The Mismatch with Clos Architectures

Clos fabrics are built on a simple idea that any endpoint should be able to communicate with any other endpoint with roughly equal cost, and traffic should distribute evenly across the fabric. 

That assumption drives ECMP-based load balancing, symmetric bandwidth provisioning, and statistical multiplexing across many flows, or in other words, the idea that if we have many independent flows, the randomness of hashing will, over time, spread traffic evenly across all available paths.

This works extremely well for microservices, east-west traffic, and other bursty, short-lived flows.

Modern distributed AI training relies on collective communication primitives such as AllReduce, AllGather, and ReduceScatter. These operations involve coordinated communication across many GPUs but also occur in synchronized phases. They generate large, long-lived “elephant” flows and follow predictable communication patterns (e.g., rings, trees). In practice, this creates two key characteristics. 

First, GPUs are typically organized into tightly coupled groups (within nodes, racks, or pods), in which intra-group bandwidth requirements are extremely high and inter-group communication is more limited and structured. Each GPU worker in a distributed job is assigned a logical identifier, or rank, which defines how it participates in collective communication. Ranks are how distributed systems coordinate and define communication patterns across GPUs. 

In the image below, notice how GPUs within a node have a local communication mechanism. This intra-node topology matters because a rail design often assumes that high-bandwidth communication stays local within the node (via NVLink/NVSwitch/PCIe), while inter-node communication is mapped onto network rails.

Second, since network communication isn’t arbitrary, it follows the structure of the collective algorithm such as ring-based AllReduce, hierarchical reduction trees, and various pipeline stages across GPU groups.

What this means is that the assumption that traffic will naturally spread evenly across all available paths is not valid for AI workloads.  

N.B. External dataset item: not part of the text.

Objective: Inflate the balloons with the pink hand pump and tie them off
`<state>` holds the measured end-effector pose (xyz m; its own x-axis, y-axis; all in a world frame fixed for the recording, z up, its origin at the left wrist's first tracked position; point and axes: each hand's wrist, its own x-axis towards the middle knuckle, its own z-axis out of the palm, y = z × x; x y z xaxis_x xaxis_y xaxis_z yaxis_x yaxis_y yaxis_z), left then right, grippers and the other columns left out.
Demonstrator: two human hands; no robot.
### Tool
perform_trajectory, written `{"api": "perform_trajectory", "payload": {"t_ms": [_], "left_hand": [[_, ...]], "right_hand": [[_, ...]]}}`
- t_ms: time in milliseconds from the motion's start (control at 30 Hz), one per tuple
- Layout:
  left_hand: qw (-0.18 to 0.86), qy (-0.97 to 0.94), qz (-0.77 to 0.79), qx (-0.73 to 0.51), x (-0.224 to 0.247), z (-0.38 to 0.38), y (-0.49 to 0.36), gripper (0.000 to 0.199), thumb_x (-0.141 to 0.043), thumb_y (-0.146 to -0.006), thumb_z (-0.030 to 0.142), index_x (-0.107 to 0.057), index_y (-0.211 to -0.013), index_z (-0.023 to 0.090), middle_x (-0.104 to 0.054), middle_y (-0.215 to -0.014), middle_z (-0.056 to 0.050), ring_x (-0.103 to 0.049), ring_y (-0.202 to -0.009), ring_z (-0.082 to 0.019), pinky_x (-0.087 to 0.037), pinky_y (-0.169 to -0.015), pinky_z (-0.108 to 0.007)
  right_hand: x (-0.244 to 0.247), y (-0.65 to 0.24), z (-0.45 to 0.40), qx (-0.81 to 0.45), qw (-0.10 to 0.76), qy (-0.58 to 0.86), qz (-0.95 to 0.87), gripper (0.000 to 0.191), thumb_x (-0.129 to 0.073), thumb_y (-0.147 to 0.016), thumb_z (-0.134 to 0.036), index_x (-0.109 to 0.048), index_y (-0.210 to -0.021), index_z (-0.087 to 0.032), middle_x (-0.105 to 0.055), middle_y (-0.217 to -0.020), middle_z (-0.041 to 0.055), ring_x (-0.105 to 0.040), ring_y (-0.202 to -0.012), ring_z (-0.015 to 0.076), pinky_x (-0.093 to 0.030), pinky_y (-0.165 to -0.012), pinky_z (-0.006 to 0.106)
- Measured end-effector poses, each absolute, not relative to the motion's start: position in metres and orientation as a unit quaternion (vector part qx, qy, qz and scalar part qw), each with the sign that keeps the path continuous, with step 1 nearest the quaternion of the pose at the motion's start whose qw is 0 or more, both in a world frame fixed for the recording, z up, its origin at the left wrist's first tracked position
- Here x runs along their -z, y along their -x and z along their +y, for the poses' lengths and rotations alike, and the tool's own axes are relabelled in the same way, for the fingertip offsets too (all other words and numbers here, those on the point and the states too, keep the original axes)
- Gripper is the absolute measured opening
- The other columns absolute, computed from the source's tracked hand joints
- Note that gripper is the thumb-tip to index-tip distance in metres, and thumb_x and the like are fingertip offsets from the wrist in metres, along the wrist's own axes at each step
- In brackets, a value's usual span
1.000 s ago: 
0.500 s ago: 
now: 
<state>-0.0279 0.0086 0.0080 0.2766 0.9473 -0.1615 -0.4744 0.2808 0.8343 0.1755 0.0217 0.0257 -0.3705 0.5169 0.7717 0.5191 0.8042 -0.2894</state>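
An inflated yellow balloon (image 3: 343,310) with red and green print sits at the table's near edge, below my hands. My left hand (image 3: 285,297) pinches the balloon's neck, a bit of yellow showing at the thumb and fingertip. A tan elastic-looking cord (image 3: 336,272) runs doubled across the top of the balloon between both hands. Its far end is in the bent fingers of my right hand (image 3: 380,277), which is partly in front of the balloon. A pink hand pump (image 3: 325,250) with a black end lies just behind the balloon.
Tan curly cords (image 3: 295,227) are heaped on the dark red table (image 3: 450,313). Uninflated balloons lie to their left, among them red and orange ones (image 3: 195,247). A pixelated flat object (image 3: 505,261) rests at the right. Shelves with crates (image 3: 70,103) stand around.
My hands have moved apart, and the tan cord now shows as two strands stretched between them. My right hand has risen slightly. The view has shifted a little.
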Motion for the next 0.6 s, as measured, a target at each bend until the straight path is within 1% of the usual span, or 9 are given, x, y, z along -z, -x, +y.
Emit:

The Problem with Unconstrained ECMP

Traditional ECMP (without congestion awareness) hashes flows across equal-cost paths based on header fields. In other words, ECMP doesn’t “think” about traffic. For AI workloads, this creates several issues:

  • Flow pinning: large flows are mapped to a single path
  • Load imbalance: some links become saturated while others remain underutilized 
  • Incast and congestion: synchronized communication amplifies buffer pressure
  • RDMA sensitivity: RoCEv2 environments introduce PFC and ECN interactions, increasing the risk of head-of-line blocking and congestion spreading

Modern fabrics sometimes incorporate adaptive routing or flowlet switching, but even these mechanisms operate on reactive signals, not workload intent. What’s missing is alignment between how the application communicates and how the network forwards traffic. 

Rail-optimized designs aren’t primarily about increasing raw bandwidth. They’re about eliminating variability. In AI training, predictability matters more than peak throughput because performance issues from synchronization completely dominate job completion time.

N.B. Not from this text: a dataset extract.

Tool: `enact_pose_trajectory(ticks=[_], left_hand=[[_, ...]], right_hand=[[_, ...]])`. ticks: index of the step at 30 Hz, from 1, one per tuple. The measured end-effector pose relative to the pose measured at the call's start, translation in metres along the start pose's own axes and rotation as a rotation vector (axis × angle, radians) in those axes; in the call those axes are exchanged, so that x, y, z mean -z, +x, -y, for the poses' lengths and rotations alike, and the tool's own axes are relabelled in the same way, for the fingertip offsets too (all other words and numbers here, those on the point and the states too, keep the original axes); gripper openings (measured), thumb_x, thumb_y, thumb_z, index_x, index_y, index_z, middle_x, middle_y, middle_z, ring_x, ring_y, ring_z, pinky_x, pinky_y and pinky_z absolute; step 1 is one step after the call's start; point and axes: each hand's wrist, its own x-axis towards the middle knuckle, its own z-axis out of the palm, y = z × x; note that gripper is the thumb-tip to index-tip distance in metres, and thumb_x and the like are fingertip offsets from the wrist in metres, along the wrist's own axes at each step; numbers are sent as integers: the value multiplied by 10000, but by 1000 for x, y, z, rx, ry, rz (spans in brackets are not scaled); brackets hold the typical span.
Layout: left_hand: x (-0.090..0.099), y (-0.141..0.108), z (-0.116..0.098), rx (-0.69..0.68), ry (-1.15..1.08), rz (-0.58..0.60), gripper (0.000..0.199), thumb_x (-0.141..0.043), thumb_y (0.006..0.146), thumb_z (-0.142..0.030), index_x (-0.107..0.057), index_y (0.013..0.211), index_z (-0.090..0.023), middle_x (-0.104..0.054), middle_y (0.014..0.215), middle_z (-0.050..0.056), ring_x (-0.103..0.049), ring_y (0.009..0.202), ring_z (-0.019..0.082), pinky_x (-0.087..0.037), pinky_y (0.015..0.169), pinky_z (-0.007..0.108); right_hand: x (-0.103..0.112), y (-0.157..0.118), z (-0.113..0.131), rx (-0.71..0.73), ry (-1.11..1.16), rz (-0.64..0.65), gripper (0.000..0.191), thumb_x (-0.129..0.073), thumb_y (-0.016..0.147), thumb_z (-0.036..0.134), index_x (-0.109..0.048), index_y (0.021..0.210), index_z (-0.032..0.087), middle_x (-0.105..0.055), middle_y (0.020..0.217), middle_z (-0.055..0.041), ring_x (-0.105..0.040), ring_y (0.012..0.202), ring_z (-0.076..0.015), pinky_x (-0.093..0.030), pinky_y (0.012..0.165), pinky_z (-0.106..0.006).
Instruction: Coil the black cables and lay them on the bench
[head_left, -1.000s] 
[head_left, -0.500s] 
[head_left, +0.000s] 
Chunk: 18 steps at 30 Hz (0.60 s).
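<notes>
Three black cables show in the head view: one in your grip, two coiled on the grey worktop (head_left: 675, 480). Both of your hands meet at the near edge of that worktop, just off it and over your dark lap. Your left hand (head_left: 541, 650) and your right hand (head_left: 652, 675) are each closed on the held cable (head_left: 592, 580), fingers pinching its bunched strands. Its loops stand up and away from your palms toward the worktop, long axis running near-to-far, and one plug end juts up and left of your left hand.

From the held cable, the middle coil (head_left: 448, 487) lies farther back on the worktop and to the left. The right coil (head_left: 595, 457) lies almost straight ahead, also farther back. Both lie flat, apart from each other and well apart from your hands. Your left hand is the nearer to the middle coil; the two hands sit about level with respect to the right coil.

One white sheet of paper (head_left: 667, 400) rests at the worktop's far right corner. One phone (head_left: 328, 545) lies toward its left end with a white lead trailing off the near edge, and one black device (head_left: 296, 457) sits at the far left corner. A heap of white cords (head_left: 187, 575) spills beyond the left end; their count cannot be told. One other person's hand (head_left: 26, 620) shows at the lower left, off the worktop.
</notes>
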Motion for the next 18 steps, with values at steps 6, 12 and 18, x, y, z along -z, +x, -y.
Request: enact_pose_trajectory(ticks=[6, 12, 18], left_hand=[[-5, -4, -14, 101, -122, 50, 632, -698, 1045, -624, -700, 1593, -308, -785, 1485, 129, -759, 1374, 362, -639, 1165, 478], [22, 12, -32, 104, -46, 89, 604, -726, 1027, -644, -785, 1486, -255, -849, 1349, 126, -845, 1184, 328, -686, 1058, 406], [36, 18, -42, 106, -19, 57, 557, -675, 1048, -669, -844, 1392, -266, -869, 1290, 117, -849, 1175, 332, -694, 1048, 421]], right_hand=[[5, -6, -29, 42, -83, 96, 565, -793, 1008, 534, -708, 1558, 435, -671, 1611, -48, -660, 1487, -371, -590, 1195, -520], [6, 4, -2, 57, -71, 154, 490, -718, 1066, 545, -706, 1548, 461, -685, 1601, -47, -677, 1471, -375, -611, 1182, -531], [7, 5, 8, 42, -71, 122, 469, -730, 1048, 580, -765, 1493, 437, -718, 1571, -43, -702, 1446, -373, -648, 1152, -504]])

Rail-Optimized Architecture

A rail-optimized network addresses this by introducing deterministic structure into the fabric. At a high level, each GPU (or its associated NIC/DPU) is assigned to a specific “rail.”

A rail represents a logically (and sometimes physically) isolated network path, and communication between GPUs is mapped to these rails, rather than randomly distributed. In practical terms, NIC 0 on every server maps to Rail 0, NIC 1 maps to Rail 1, and so on. In practice, this isn’t about isolation for its own sake – it’s about limiting variability. Rails restrict where traffic can go, which is exactly what ECMP lacks for these types of workloads.

We end up with parallel network planes, each carrying a defined subset of traffic. In the image below where rails are color coded for easier visualization, notice how NIC 0 on both Servers 1 and 2 connect to Leaf 0 and create a rail. Each rail aligns the physical network (rails) with the logical rank communication patterns used in the distributed training job. 

What a Rail Actually Is 

The term “rail” is sometimes misunderstood. A rail isn’t a separate topology or a bypass of the leaf-spine fabric. Instead, it’s a consistent mapping of endpoints to a specific network plane within a shared Clos-based fabric.

Most real implementations are multi-plane Clos fabrics in which each plane operates independently (its own failure and congestion domain) and endpoints are deterministically assigned to planes. So while traffic can still travel leaf-to-spine-to-leaf, it does it within a constrained and predictable subset of the fabric.

And most important to keep in mind is that we’re aligning application communication to network forwarding.

Determinism and Isolation

Rail optimization introduces two critical properties:

  • Path alignment 
  • Failure and congestion isolation 

Path alignment means that traffic between corresponding GPUs follows consistent network paths with predictable latency, which then reduces variability and jitter during synchronized communication.

Each rail acts as an independent failure domain which also provides a bounded congestion domain. This is especially important in RoCE environments, where congestion can propagate via PFC and head-of-line blocking can affect unrelated flows dragging an entire training job down.

(Head-of-line blocking is basically when the first packet in a queue is stalled for some reason thereby delaying the processing of subsequent packets.)

By constraining traffic, the blast radius is reduced and recovery behavior becomes more predictable – extremely important because a delay in the network can cause the entire job to revert to a previous checkpoint thereby extending training time (and cost).

Interaction with Collective Communication

The real power of rail optimization comes from how it aligns with collective communication algorithms. Libraries such as NVIDIA’s NCCL implement ring-based communication, hierarchical reduction, and topology-aware scheduling.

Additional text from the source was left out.